Bush, who has just seven more months in office, joined his ally and friend for a social dinner that served as an appetizer for a working breakfast, formal meeting, press conference, and lunch on Wednesday before he leaves.
The US president was on what he has called his last trip to Europe, a June 9-16 swing that was to take him on to Italy, the Vatican, France, and Britain, after a first stop in Slovenia for his final US-European Union summit.
White House aides said Bush would ask Merkel for more help with Afghanistan and to tighten sanctions on Iran over its defiance of international demands to freeze sensitive nuclear work that can be a prelude to an atomic weapon. The US president and European Union leaders meeting in Brdo pri Kranj agreed Tuesday to weigh additional sanctions against Tehran and crack down on Iranian banks—one of which, Melli Bank, has branches in Hamburg, London and Paris.
German officials said the chancellor would put climate change—source of hard-fought transatlantic disputes—front and centre as they meet at Meseberg Palace, an 18th-century Baroque abode turned sumptuous government guest house.

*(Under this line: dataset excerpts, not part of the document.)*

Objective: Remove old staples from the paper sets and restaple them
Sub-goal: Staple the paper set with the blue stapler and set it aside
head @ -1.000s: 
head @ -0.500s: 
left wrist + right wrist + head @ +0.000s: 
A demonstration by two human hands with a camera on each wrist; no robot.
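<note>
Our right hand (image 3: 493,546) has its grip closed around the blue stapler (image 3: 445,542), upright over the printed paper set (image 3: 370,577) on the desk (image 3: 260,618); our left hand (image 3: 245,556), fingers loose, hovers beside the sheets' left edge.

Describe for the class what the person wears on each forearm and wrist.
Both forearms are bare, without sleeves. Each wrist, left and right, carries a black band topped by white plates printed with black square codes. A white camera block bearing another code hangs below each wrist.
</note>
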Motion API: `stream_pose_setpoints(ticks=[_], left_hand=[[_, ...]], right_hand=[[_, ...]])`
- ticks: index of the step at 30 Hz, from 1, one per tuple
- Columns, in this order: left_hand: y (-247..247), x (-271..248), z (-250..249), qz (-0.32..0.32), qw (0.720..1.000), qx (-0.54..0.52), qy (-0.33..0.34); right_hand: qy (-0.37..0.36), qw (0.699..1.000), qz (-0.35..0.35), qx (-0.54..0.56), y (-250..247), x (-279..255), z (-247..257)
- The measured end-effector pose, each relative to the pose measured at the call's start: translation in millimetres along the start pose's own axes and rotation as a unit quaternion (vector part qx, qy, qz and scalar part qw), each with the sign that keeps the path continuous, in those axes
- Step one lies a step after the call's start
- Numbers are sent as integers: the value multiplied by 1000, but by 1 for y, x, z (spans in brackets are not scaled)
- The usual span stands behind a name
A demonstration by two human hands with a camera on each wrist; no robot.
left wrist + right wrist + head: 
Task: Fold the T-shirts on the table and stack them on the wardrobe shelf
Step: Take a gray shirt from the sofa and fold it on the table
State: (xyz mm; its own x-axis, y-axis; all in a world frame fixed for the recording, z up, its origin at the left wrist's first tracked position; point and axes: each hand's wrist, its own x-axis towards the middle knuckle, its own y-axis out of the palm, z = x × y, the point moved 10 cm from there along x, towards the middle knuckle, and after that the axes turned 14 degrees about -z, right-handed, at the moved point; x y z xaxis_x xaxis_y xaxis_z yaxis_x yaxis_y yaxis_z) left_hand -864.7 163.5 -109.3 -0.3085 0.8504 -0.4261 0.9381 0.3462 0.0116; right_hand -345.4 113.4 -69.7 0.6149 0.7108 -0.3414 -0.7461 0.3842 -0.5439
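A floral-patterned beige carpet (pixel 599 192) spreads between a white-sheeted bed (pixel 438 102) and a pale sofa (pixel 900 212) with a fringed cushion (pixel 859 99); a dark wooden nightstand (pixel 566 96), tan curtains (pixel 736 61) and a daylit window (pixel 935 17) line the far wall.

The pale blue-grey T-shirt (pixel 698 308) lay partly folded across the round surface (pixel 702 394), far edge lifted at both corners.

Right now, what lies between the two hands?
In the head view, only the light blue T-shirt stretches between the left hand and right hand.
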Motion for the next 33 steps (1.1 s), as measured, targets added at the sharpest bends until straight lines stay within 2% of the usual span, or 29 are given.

The two leaders were expected to take up a range of other issues, including the Middle East peace process, efforts to cut transatlantic trade barriers, and the July summit of the Group of Eight industrialized countries. Bush also aimed to highlight the 60th anniversary of the US Marshall Plan to rebuild post-World War II Europe and the US-led Berlin airlift, a massive aid undertaking in the face of a siege-like Soviet ground blockade of the city. The emphasis on US generosity with reconstruction funds and leadership against an ideological foe comes as the US president wants Europe to provide more money for Afghanistan and troops to fight in its restive south
The US leader and the conservative chancellor have enjoyed much warmer ties than Bush had with her predecessor, the Social Democrat Gerhard Schröder, after they famously fell out over the US invasion of Iraq. In 2006, Bush and Merkel bonded over pickled herring and barbecued boar as he visited the chancellor in her electoral district on Germany’s Baltic coast. Last year she welcomed him back to Germany for a Group of Eight summit in which she won some concessions on climate change—albeit unbinding pledges on the reduction of dangerous greenhouse gas emissions. Due to Bush’s unpopularity in Germany, Merkel has walked a tightrope between rebuilding ties to Washington and keeping the president at arm’s length.
“She has succeeded at this game between closeness and distance,” said Alexander Skiba, an expert on transatlantic ties at the German Council on Foreign Relations.
The Iran issue is shaped by Germany’s shrinking but still lucrative exports to Iran — €4.4 billion in 2005, €4.2 billion in 2006, and €3.6 billion in 2007, according to the German statistics office. And Washington’s European partners — Britain, France and Germany—want to gauge Iran’s response to a new package of diplomatic and economic incentives to freeze uranium enrichment before taking up new sanctions.
“We’re going to make this offer, and if the Iranian regime denies the Iranian people the benefit of the offer, then we’re going to have to turn up the pressure,” said US national security advisor Stephen Hadley. “I think everybody recognizes that,” he added.